= Susan Lowey =

Susan Lowey (born 22 January 1933 in Vienna) is an American biophysicist researching the structure and function of contractile proteins. She currently teaches in the Department of Molecular Physiology & Biophysics at the University of Vermont and is a fellow of the American Academy of Arts and Sciences as well as the Biophysical Society.

== Education ==
Lowey received her BA from Barnard College, PhD in Physical Chemistry from Yale University and pursued post-doctoral research at Harvard University on the biochemistry and structure of myosin, a protein involved in muscle contraction.

== Career ==
Lowey was employed for about a decade at the Children's Cancer Research Foundation and Harvard Medical School.

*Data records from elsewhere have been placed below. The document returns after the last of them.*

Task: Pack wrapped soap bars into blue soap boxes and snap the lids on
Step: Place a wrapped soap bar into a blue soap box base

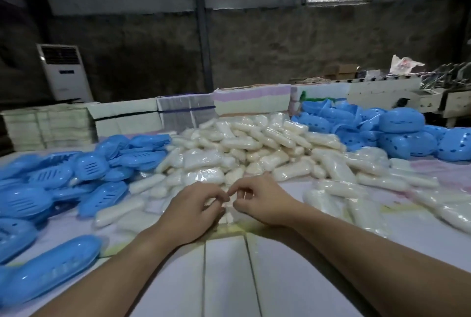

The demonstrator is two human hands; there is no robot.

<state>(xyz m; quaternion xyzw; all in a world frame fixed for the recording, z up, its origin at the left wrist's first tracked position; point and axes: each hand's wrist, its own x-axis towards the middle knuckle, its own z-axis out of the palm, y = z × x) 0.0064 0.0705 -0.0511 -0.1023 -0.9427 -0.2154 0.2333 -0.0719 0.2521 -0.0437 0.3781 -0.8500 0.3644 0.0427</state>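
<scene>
Nearby, soap pile (244,148) crowds both hands (229,202).

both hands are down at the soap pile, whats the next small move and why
Probably lift one wrapped soap bar clear of the soap pile and carry it left toward the blue boxes. The left hand and right hand meet with curled fingers over that bar, though the grip is partly hidden, and neither holds a box.
</scene>
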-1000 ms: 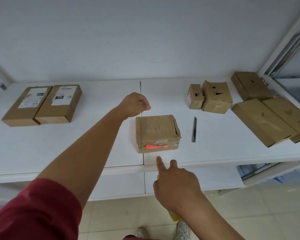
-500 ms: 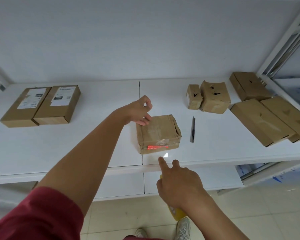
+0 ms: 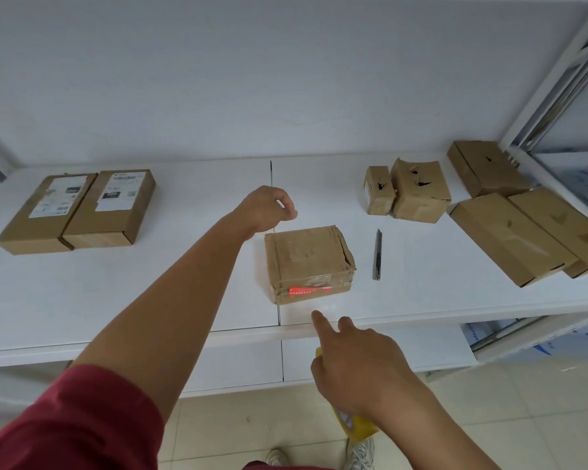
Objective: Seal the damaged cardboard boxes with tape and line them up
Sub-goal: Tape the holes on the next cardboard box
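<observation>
The right hand (image 3: 360, 364) curls round a yellow handheld device (image 3: 355, 429), forefinger extended, apparently aiming red light at the crumpled brown cardboard box (image 3: 308, 262) just beyond its fingertip. Beyond that box's far-left corner, the left hand (image 3: 265, 210) hovers, fingers curled; whether they pinch anything I cannot tell.

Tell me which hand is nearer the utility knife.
Left, narrowly. The left hand hovers beyond the center box's far-left corner; the right hand is off the shelf's front edge. The utility knife lies right of that box.
</observation>
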Tool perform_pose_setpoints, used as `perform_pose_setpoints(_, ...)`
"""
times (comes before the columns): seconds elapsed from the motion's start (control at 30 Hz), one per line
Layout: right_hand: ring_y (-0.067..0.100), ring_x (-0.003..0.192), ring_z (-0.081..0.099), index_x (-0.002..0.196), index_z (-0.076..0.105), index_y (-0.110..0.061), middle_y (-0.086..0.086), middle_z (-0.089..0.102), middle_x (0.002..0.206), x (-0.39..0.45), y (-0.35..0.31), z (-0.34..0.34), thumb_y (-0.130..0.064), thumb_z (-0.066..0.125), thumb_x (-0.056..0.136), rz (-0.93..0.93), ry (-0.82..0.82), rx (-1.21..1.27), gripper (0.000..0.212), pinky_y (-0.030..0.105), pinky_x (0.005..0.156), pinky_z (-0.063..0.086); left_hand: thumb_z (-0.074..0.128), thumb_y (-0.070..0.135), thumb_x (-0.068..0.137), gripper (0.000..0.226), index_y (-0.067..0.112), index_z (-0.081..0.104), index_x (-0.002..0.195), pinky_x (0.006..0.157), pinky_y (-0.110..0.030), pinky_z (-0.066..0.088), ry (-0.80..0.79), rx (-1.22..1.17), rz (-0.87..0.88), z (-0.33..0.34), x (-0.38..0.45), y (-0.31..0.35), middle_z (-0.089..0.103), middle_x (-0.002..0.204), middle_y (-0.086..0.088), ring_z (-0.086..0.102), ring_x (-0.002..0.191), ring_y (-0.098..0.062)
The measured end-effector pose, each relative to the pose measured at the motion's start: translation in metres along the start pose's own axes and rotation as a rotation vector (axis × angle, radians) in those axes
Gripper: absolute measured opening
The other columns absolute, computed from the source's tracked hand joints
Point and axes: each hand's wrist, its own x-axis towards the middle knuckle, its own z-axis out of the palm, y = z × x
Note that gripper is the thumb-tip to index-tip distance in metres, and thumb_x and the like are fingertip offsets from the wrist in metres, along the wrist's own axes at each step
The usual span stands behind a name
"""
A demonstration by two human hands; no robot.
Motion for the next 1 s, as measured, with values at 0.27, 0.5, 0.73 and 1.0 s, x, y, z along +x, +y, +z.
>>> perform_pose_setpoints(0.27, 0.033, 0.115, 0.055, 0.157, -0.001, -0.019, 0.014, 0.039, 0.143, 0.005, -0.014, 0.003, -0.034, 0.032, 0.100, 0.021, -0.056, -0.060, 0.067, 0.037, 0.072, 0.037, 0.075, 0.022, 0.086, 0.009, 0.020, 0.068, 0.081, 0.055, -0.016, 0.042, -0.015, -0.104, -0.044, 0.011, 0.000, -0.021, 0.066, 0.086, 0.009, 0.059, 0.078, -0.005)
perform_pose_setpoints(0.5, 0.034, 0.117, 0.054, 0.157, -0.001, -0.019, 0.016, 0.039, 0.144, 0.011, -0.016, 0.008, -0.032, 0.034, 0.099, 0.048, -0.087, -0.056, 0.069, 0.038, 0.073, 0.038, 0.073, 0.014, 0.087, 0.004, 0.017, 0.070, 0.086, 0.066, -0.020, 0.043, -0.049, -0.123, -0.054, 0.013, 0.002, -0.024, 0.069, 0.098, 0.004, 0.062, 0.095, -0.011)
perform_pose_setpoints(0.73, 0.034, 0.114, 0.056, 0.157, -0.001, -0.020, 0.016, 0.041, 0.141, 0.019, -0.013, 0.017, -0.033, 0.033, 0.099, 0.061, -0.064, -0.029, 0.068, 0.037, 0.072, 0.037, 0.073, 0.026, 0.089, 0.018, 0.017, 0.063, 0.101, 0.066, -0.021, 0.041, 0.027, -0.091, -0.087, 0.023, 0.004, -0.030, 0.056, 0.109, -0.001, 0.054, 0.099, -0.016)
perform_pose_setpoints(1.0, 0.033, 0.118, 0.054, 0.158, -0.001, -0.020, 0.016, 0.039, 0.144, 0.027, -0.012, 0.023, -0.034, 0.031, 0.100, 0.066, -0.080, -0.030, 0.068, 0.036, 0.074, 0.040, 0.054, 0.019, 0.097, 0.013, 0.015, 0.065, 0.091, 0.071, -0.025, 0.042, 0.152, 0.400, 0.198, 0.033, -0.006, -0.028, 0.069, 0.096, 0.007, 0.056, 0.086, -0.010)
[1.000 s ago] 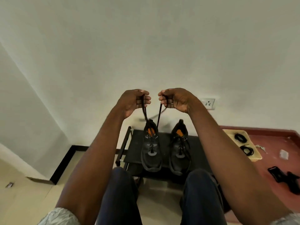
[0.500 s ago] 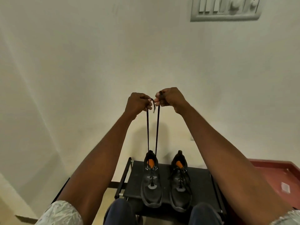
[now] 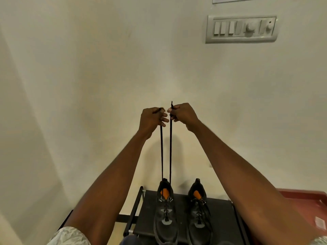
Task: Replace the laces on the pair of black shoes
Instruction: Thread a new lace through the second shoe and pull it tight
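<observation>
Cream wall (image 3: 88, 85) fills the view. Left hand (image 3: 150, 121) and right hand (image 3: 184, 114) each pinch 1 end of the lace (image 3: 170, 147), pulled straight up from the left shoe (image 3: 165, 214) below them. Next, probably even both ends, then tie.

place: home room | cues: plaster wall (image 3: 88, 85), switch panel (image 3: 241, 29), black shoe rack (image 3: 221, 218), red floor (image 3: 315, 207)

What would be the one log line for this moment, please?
left hand: grips lace end | right hand: grips other end | lace: taut, raised from left shoe | right shoe: laced | both on black rack
</observation>
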`<action>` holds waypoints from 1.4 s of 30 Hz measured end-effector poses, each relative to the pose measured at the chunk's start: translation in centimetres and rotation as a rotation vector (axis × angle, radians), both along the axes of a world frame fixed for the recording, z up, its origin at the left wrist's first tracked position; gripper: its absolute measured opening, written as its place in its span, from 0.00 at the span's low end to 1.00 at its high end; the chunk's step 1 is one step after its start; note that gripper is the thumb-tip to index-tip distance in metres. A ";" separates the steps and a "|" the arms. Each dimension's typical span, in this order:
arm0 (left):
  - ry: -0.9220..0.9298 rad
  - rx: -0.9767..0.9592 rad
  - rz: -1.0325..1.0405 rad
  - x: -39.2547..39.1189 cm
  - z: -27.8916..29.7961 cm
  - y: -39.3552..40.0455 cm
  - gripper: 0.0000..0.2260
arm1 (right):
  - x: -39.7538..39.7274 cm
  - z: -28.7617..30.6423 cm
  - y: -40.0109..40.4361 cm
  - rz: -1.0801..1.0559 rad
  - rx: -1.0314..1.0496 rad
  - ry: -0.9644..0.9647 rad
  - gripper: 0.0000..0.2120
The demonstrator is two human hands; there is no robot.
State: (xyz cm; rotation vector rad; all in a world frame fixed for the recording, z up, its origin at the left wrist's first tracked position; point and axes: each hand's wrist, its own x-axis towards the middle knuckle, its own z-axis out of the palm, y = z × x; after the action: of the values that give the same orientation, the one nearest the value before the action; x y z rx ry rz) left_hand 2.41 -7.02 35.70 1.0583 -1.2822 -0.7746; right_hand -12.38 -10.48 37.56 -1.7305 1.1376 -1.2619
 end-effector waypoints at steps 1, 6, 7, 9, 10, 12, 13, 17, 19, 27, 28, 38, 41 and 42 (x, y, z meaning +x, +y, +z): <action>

In 1972, Lowey became a faculty member at The Rosenstiel Basic Medical Sciences Research Center, Brandeis University to collaborate with biophysicists. In 1998, Lowey was appointed as a faculty member in the Department of Molecular Physiology & Biophysics at the University of Vermont.

== Awards and recognitions ==
- 1974 Guggenheim Fellowship for Natural Science Recipient.
- 1990 Lowey was elected as fellow to the American Academy of Arts and Sciences.
- 1999 Lowey became a fellow of the Biophysical Society.